Overall, children—almost all boys—accounted for one third of civilian victims. In some places most casualties were children. In Afghanistan they accounted for 59% of casualties, Palestine 67%, Somalia 66%, Ethiopia 62%, Nepal 53%, Mozambique 49%, Vietnam 44%, the Democratic Republic of Congo 42%, and Laos 41%.
One quarter of casualties were military staff. “Deminers,” carrying out clearance activities, accounted for 1%. The report estimates the current global number of survivors at 473000, “with many needing life long care.”
Last year's total is a 16% drop on 2005, and fewer than half the 11700 new casualties reported in 2002, it says, and attributes the drop to the positive effect of the 1997 global treaty to ban mines and efforts of pressure groups.
But the report also cautions that the 2006 total refers only to recorded casualties, adding that the actual total number “is unknown but certainly higher . . . as data collection is inadequate in many countries.”
The largest number of casualties was in Colombia, with 1106 (1112 in 2005), Afghanistan 796 (996), Pakistan 488 (214), Cambodia 450 (875), Somalia 401 (276), Burma 243 (231), Lebanon, 207 (22), and Nepal 169 (197).
The report by the International Campaign to Ban Landmines, titled Landmine Monitor Report 2007, says that despite many programmes, help for survivors is inadequate in those countries having the greatest need for medical care, rehabilitation, and other services to survivors.
The campaign, a coalition of more than 1000 organisations in 72 countries, which won the Nobel peace prize in 1997, says that, overall, adequate advances were made in only 11 countries, with most progress reported by Albania and Tajikistan.
On a positive note, the report points out that in Cambodia last year 60% of new casualties received medical care within 30 minutes of their injury and that the fatality rate was reduced to 14% compared with 19% in 2005.

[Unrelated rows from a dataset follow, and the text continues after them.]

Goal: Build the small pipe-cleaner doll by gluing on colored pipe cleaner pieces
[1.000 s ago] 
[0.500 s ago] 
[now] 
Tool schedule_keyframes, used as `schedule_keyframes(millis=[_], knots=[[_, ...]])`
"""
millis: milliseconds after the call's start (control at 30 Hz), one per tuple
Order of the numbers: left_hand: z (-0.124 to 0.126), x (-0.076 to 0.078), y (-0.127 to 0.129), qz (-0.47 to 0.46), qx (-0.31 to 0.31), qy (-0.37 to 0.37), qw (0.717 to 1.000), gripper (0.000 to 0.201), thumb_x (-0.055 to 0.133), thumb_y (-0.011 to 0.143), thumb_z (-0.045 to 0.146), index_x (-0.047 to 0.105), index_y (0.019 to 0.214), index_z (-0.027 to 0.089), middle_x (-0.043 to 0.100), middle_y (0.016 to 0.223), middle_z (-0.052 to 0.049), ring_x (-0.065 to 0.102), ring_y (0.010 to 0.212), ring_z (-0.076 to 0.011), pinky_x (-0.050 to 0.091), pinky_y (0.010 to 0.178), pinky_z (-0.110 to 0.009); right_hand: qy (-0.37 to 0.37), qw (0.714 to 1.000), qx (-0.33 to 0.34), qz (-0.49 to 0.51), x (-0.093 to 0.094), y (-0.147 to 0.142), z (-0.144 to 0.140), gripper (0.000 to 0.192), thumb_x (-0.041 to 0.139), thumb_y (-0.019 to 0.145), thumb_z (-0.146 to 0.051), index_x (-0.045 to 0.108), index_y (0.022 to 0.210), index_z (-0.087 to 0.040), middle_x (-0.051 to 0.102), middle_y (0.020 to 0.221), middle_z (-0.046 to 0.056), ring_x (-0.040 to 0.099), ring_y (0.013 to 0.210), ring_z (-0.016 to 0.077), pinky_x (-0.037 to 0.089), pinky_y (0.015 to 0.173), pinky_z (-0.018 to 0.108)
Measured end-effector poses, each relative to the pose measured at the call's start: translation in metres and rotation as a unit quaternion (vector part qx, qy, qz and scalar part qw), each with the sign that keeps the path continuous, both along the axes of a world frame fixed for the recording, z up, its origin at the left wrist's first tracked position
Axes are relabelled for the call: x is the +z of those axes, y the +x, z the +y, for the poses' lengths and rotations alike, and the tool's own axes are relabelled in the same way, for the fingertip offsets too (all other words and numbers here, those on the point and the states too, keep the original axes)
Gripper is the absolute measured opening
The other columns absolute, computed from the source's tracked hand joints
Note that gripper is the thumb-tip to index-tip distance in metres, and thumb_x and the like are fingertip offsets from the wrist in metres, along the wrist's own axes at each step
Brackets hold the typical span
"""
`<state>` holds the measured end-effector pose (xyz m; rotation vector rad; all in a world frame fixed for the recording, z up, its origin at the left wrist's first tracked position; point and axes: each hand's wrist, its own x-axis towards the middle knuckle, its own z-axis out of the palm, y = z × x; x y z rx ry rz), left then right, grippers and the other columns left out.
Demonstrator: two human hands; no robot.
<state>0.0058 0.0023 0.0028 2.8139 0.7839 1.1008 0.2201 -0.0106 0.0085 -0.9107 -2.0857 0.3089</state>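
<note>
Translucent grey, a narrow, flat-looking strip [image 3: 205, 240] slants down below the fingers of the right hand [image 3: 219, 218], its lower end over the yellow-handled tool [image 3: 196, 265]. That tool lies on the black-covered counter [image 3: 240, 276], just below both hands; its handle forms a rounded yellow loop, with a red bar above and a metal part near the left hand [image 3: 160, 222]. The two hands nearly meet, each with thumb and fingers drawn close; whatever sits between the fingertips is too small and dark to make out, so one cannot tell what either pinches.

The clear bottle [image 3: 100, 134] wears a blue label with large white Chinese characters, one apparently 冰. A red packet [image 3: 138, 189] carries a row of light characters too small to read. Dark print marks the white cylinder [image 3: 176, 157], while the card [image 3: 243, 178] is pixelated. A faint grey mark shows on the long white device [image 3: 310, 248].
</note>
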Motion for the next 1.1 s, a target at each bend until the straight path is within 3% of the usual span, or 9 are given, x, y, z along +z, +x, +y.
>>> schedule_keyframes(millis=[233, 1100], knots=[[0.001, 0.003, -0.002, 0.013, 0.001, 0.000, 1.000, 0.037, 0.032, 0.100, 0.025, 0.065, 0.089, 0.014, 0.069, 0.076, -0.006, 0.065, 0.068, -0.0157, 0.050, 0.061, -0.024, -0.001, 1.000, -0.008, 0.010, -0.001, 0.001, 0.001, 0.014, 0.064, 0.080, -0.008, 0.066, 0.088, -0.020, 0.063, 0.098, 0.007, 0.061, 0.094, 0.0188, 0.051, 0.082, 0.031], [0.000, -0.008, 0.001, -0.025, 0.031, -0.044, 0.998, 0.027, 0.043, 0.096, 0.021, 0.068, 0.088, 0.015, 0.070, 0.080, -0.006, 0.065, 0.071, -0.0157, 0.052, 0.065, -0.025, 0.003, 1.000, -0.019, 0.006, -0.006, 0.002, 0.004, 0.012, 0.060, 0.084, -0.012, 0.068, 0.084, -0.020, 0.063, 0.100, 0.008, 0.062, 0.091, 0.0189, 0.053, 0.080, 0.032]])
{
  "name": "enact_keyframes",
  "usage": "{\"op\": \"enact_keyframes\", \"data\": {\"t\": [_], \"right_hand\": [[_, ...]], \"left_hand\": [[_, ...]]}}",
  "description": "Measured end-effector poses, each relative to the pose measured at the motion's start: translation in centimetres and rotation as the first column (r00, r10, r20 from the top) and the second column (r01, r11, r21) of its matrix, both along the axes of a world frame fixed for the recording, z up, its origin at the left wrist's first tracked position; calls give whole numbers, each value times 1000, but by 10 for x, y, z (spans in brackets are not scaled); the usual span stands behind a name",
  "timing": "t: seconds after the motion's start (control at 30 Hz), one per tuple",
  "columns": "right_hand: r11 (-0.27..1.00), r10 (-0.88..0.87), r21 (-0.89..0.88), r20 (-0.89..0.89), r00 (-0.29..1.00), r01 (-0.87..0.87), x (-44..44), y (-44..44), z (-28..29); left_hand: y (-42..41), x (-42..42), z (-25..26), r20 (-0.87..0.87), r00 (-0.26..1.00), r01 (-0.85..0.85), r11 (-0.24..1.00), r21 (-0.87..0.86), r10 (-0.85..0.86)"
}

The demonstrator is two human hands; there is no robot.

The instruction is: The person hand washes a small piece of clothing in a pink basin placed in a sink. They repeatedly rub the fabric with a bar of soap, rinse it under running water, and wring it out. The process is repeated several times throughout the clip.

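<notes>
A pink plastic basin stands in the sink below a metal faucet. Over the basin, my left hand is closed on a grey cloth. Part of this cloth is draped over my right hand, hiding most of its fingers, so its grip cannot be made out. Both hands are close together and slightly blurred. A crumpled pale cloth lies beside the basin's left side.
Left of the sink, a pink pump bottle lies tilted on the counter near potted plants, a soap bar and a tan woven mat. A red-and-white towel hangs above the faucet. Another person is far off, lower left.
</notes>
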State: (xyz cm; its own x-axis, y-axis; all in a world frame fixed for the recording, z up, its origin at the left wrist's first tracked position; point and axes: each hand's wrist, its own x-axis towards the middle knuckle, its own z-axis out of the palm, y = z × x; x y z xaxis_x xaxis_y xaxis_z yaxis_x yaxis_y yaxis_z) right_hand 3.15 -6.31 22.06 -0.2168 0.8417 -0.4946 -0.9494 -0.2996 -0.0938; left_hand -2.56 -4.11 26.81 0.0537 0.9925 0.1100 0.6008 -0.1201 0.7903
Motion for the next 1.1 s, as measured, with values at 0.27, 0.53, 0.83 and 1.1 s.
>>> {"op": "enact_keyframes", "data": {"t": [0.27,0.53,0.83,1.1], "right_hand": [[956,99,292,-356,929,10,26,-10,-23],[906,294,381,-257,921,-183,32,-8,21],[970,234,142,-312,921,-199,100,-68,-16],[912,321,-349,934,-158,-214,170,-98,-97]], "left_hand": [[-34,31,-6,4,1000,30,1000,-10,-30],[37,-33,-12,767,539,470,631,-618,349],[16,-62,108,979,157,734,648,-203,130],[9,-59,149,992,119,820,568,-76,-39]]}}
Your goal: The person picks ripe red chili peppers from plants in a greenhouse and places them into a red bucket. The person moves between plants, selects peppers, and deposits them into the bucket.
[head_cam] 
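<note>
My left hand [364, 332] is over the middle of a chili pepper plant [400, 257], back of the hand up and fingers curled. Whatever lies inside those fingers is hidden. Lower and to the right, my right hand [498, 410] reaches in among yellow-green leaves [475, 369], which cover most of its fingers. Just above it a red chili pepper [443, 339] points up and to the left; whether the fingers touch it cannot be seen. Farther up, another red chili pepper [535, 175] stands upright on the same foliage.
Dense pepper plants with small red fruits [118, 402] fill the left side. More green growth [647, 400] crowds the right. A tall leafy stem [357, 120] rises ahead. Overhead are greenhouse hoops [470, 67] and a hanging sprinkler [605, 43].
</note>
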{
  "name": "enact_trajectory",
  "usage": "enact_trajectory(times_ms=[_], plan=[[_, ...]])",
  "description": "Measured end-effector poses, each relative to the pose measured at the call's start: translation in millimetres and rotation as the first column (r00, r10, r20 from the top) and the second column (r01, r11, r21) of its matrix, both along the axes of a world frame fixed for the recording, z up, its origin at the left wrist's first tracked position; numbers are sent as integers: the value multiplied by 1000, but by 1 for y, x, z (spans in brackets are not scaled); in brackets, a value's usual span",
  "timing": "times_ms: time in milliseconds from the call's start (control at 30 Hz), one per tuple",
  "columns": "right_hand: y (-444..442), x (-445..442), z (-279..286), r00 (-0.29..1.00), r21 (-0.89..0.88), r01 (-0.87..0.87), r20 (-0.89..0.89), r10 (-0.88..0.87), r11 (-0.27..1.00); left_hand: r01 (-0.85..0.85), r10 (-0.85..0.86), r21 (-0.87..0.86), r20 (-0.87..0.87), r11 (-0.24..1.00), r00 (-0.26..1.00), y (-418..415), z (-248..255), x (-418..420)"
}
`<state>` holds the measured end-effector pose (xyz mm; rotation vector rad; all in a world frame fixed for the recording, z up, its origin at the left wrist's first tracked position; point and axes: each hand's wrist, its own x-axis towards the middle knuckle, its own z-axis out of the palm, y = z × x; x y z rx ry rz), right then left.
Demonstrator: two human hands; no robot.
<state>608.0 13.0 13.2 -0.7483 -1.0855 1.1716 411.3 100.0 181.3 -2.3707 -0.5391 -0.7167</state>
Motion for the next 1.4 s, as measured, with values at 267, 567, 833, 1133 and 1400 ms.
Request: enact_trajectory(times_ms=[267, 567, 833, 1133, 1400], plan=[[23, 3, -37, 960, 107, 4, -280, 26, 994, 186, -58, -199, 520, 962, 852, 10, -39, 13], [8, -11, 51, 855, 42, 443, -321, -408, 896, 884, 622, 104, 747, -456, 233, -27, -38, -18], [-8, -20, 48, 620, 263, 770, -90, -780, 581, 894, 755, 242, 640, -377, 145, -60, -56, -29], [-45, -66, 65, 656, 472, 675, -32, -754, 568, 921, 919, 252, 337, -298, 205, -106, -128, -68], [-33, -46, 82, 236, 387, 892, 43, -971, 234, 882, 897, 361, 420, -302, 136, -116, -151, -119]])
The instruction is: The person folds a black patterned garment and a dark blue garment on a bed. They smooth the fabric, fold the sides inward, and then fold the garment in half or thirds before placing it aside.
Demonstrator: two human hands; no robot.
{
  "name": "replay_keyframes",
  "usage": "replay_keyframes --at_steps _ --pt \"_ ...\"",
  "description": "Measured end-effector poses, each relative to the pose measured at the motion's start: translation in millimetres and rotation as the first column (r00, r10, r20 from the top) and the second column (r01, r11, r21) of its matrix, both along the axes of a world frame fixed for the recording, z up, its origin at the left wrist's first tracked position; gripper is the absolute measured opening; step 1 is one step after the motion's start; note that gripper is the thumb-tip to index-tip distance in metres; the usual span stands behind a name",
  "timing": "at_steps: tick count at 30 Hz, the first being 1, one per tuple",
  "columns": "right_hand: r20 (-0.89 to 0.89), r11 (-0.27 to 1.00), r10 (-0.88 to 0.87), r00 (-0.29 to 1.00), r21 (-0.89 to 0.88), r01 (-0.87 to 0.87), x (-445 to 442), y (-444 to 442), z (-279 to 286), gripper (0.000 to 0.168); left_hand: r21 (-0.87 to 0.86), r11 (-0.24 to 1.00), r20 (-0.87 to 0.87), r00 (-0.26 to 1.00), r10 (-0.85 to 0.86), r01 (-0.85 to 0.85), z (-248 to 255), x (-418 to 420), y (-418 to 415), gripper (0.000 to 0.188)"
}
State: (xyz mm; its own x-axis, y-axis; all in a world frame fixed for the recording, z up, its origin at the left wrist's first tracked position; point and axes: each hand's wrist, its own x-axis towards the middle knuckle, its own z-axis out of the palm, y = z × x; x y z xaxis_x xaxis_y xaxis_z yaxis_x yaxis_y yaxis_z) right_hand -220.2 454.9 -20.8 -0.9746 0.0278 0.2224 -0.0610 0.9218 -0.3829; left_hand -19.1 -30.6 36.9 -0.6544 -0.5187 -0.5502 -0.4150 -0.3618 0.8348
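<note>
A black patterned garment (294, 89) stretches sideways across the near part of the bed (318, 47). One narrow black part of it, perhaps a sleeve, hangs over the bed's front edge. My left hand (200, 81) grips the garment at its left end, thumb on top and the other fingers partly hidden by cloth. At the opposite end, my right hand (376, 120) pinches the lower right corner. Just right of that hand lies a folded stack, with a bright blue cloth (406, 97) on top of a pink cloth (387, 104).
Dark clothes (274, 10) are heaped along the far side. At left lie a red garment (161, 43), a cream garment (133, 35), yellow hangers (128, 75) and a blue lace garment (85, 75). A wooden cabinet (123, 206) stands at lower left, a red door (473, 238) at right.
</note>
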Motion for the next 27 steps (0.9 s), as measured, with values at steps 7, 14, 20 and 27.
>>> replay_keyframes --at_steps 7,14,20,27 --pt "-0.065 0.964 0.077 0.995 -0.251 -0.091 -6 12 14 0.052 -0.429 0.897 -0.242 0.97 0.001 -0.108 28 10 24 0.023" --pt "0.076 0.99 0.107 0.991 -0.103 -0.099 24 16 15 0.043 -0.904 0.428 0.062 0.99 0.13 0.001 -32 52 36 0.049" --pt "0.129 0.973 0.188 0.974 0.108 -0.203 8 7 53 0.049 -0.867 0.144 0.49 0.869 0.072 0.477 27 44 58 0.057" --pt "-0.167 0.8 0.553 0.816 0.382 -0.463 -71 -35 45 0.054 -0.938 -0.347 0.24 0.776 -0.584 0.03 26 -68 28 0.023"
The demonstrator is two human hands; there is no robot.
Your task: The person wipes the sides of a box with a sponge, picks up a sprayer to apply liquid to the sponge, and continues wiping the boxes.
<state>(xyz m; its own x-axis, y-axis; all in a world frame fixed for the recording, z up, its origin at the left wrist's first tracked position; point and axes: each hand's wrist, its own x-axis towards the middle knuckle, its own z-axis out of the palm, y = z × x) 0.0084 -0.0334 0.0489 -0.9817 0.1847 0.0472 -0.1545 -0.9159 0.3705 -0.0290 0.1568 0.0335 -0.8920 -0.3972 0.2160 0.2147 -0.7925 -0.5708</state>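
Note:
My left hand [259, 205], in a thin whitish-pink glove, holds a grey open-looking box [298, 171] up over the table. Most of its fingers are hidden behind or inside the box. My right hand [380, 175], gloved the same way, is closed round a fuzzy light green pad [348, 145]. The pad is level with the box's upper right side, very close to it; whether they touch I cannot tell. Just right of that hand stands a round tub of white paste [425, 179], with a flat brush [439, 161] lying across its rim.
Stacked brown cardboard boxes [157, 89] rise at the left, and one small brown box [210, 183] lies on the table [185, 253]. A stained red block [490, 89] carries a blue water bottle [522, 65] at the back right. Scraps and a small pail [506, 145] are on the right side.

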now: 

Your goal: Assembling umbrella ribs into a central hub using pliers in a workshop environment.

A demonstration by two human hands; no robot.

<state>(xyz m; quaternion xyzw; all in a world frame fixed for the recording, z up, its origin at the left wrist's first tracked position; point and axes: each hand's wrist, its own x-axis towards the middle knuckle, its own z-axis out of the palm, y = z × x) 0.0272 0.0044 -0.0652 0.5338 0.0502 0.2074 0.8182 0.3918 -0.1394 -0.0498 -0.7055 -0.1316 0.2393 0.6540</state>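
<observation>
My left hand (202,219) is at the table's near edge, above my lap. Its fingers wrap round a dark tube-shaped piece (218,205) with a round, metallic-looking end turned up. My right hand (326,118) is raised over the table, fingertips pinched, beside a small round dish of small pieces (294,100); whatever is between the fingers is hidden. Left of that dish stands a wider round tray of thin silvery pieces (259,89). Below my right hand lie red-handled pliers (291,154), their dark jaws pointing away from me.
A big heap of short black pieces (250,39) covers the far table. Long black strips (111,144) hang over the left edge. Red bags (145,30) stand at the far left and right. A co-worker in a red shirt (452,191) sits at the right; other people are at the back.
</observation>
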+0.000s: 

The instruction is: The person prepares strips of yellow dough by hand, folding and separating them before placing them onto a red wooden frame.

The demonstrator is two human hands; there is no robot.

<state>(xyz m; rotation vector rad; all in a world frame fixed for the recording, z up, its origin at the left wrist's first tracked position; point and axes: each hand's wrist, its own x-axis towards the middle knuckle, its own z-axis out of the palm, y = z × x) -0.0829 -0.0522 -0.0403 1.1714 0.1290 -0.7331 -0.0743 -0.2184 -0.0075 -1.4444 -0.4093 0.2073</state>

The study asserts that more than 160 million land mines are still stockpiled by nations not party to the 1997 treaty, with the bulk belonging to China, Russia, and the United States. Of the treaty's 155 members 145 have no stockpiles and collectively have destroyed about 42 million land mines.
Last year, international funding for mine action increased to a record level of $475m (€320m; £230m). But the campaign's analysts noted that about 80-90% of this was for mine clearance and only a small proportion was to support survivors.
The Landmine Monitor Report 2007 is available at www.icbl.org.